До того был я под бомбежкой один раз в первый день войны. Думал, что я тогда страху натерпелся, а тут понял, что это не страх, а так – легкий испуг был. Утюжат с утра до вечера, два часа перерыв днем и опять зазудело-загудело в воздухе, ищи, куда прятаться будешь. Одна эскадрилья «Юнкерсов» уходит, другая ей на смену в воздухе появляется. Ночью только и живешь спокойно, да и то на небо по привычке голову задираешь, не идут ли…

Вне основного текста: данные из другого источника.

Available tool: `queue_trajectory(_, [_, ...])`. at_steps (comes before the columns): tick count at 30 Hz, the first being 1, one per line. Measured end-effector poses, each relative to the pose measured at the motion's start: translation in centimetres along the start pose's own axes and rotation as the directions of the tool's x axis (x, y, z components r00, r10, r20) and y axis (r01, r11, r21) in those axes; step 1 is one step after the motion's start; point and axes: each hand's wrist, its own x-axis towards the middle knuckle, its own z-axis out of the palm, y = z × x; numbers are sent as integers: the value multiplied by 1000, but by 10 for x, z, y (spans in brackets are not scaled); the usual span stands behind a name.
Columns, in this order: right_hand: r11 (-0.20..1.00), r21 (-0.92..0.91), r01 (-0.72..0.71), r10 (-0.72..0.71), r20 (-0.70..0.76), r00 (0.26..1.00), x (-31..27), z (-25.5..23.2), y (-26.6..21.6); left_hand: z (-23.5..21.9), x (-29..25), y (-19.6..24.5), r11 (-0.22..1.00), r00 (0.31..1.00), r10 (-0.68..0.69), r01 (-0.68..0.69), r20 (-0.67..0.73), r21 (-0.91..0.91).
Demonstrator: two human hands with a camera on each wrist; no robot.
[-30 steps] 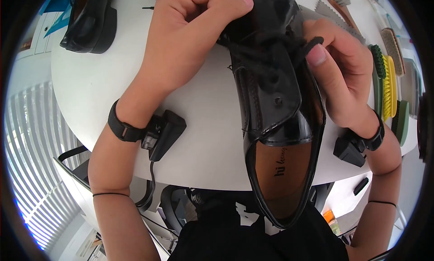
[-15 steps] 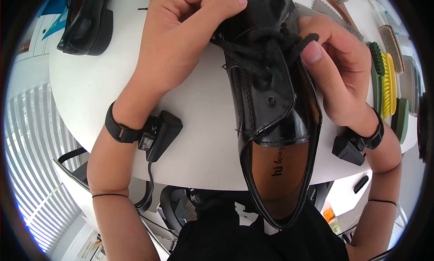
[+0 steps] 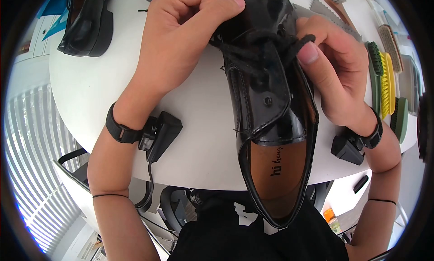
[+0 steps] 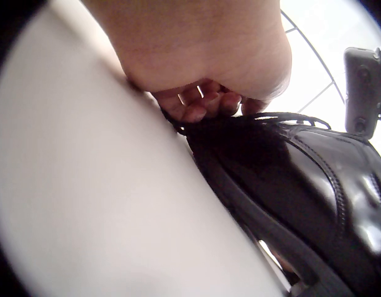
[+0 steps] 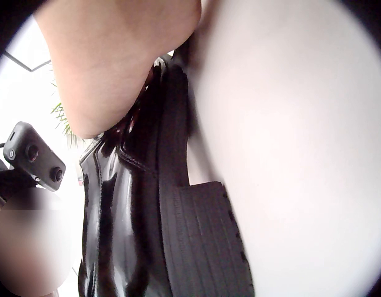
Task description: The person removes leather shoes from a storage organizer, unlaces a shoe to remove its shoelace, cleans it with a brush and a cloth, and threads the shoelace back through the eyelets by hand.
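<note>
A glossy black lace-up shoe (image 3: 253, 94) points away from the body, its brown insole (image 3: 276, 179) toward the person. Beside its laces on the right, the right hand (image 3: 337, 71) pinches a black lace (image 3: 304, 45) between thumb and curled index finger. At the shoe's upper left, the left hand (image 3: 176, 44) has its fingers curled and its thumb over the shoe front; the left wrist view shows its fingertips (image 4: 196, 111) at the lace beside the shoe (image 4: 301, 179). In the right wrist view the hand (image 5: 116, 62) covers part of the shoe (image 5: 125, 210), above its heel.
Another black shoe (image 3: 92, 23) lies at the table's far left. Along the right side are a wooden-handled brush (image 3: 339, 5), a grey cloth (image 3: 323, 12), a yellow brush (image 3: 388, 87), green brushes (image 3: 400, 121) and a brown-bristled brush (image 3: 390, 46). The white table's (image 3: 203, 157) near edge curves before the person.
The shoe and both hands have shifted slightly to the left in the head view. The right hand still pinches the lace, and the left hand keeps its curled pose.
</note>
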Motion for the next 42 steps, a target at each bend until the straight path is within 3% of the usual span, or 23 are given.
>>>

Не выдерживали люди. Некоторые натурально рассудок теряли. Немцы на бомбежку заходят, а он сидит на бруствере и смотрит на них, будто это вороны летят. Половина потерь, а и больше, может, точно от немецкой авиации была, а свою мы уж и ждать перестали.
Подошли к большому селу, то ли Курочкино, то ли Яичкино, сейчас уж не помню точно, пропади оно пропадом. Вот там я увидел, как немец на земле воюет. Перед немецкими позициями поле, пехота пройти не может, подошли танки, наверное, бригада целая и горели они на этом поле, как снопы. Не давал фриц себя с позиций сбить и все, как у нас комиссары любили говорить, до последнего держался.

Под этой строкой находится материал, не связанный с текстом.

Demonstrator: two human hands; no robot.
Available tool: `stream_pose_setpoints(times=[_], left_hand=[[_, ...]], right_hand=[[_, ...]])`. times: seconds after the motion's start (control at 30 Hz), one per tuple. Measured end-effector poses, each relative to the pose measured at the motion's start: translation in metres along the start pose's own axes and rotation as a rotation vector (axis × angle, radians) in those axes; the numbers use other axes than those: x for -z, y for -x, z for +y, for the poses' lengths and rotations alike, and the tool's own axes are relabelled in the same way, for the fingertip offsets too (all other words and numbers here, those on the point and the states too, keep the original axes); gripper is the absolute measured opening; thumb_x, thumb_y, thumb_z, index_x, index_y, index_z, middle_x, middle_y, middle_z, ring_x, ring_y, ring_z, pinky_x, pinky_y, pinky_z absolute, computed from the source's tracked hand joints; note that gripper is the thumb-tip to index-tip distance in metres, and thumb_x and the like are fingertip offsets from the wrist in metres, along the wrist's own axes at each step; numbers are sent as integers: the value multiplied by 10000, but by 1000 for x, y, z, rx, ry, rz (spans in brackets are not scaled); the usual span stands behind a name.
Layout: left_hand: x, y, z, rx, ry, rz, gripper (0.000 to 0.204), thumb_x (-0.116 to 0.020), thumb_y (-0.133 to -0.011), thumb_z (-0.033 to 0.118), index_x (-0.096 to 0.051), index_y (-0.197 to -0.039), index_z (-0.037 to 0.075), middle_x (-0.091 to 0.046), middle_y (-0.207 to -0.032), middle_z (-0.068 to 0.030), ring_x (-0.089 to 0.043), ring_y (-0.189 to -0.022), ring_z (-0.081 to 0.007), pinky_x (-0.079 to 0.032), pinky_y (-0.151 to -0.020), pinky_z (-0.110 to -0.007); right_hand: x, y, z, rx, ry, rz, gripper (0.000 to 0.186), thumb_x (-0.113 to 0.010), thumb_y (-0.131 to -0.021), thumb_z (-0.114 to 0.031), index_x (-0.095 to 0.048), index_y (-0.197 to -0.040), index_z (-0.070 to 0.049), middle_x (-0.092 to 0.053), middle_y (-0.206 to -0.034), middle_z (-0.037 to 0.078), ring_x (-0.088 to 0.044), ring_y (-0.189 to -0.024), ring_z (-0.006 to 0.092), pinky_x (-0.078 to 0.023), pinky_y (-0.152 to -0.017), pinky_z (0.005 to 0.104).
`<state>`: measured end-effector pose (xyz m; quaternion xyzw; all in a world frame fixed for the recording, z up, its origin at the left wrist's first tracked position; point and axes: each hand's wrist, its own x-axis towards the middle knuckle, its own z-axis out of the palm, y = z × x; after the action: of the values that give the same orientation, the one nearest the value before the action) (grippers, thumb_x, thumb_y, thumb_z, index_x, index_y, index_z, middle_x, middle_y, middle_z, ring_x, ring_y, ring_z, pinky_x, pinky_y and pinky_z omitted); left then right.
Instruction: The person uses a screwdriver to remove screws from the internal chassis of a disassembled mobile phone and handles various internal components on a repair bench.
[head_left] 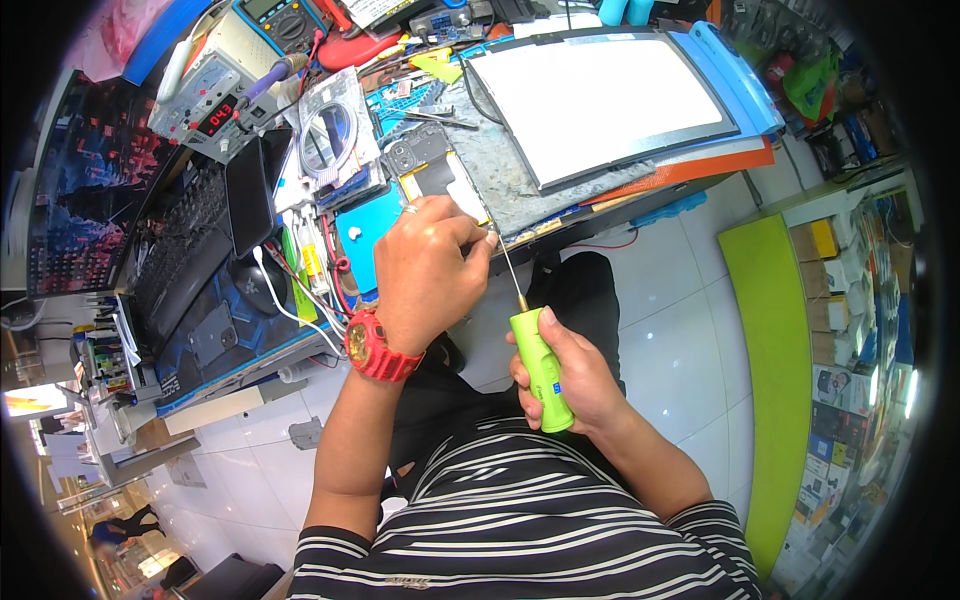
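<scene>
My right hand [575, 375] is wrapped round the lime-green handle of an electric screwdriver [540, 370]. Its thin metal shaft slants up and away to the bench's near edge. My left hand [437, 262], with a red watch on the wrist, is closed in a pinch right beside the tip of that shaft. What the left fingertips hold, if anything, is too small to make out. Beyond and partly under the left hand lies an opened phone [430, 165], its camera module and inner parts showing. The left hand covers its near end.
A white-topped panel [600, 100] stands at the back right of the grey mat [490, 150]. Leftward are a blue pad [358, 240], a dark phone [249, 195], cables and a keyboard [180, 235]. Behind sit a power supply [215, 90] and a multimeter [283, 22].
</scene>
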<state>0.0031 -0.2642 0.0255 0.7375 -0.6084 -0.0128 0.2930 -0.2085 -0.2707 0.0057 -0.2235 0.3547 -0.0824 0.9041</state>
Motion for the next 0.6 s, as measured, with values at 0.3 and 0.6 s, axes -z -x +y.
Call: stream_pose_setpoints(times=[0.3, 0.6], left_hand=[[-3, 1, 1, -3, 3, 32, 86, -814, -787, 121, -778, -753, 51, -714, -810, -53, -681, -782, -246, -537, -709, -371], [-4, 2, 1, 1, 6, 49, 83, -814, -784, 119, -779, -756, 49, -720, -820, -57, -692, -809, -249, -544, -723, -374]], right_hand=[[2, -3, -2, 26, 44, 12, 574, -382, -1105, -558, -517, -1225, -14, -568, -776, 91, -580, -489, 168, -520, -413, 319], [6, -6, -5, 44, 93, 13, 556, -392, -1106, -547, -520, -1211, -17, -571, -773, 88, -579, -483, 162, -515, -410, 310]])
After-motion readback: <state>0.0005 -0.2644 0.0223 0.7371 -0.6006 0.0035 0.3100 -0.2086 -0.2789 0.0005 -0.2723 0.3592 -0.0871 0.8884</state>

И нет бы, обойти попросту это село, доты и артиллерию, в степи то их нет. Обойти и немец сам бы из села побежал, окружения то он, может, больше нашего боялся. Так нет: «В атаку! В атаку!». Поле ровное, мать его, так по всему этому полю трупов наложили, да танков горелых наставили. Нам кино «Антоша Рыбкин» в запасном полку крутили, показывали какой немец дурак да трус. А вот где наших командиров на действительных дураков да сволочей, кому жизнь солдатская копейки дешевле, учили, не знаю. Про то кино не показывали. Так ведь и воевали они к тому времени уже, считай год. Раз в академиях в головы им не вдолбили, у немца бы поучились. Нет, опять кровью нашей, как из речки, поля поливали.
Оборону немецкую прорвали тогда все-таки. КэВэшки прорвали, это «Клим Ворошилов», тяжелый танк, мощный, их тогда, кроме зениток, ни одна немецкая пушка пробить не могла. Два «КВ» немцы все же подбили, а остальные пушки фрицевские вместе с расчетами на гусеницы намотали. И чего бы сразу так-то не сделать…

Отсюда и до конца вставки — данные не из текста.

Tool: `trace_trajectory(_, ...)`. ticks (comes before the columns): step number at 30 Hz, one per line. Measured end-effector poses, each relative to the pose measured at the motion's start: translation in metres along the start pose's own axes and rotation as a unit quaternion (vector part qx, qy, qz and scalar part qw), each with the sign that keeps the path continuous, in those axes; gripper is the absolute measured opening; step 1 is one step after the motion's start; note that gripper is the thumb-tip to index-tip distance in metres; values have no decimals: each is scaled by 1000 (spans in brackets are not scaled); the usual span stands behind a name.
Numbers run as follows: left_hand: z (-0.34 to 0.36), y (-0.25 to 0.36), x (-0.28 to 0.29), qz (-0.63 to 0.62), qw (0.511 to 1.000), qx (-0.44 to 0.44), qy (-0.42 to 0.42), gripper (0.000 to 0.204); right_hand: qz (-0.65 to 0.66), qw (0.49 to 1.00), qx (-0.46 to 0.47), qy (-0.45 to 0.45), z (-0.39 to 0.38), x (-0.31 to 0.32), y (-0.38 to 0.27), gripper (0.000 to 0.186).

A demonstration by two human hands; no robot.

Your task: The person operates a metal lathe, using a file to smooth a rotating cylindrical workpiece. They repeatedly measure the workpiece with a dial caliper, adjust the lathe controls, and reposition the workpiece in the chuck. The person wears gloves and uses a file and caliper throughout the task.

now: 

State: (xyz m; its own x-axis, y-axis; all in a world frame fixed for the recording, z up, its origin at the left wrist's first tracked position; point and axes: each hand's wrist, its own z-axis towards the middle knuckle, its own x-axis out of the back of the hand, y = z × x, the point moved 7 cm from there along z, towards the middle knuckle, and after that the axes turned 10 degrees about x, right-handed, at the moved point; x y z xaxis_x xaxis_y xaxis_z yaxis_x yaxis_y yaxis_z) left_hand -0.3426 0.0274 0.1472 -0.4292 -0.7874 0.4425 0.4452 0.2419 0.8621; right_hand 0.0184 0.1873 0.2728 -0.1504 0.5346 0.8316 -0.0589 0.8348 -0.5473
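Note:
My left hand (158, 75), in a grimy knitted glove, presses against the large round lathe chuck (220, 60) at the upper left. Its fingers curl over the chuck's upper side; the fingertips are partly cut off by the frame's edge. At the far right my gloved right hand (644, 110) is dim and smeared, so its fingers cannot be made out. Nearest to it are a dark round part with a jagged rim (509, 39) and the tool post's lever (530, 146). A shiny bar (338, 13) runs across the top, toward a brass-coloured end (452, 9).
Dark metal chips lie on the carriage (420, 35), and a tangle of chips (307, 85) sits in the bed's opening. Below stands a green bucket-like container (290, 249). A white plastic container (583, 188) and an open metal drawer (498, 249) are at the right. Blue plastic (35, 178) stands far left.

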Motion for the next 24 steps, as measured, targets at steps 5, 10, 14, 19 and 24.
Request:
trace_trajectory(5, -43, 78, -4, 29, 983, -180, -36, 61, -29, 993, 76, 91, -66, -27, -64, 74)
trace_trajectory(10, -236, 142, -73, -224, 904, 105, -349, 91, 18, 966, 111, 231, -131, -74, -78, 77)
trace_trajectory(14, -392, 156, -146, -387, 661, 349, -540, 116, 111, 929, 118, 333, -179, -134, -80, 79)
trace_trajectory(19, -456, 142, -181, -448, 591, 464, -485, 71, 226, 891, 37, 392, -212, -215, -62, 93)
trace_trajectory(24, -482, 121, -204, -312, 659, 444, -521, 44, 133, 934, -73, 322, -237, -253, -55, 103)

Нашу роту здорово там подкосило, осталось в строю от 150, может, человек сорок. Меня контузило, так что голос потерял. Только на другой день опять говорить смог, а в голове долго еще шумело-гудело. Но такая штука там, может, у каждого второго была, а то и чаще. Двух взводных убило, один наш «фазан» уцелел. Пошел на повышение – в ротные командиры. Чудно, право, бывает. Вот сам только-только красноармейцем был, а один только кубарь в петлицу повесили, на бойцов, будто со столба смотреть стал. Меня взводным поставили, в соседнем взводе тоже сержант командиром стал, а в третьем вовсе красноармеец.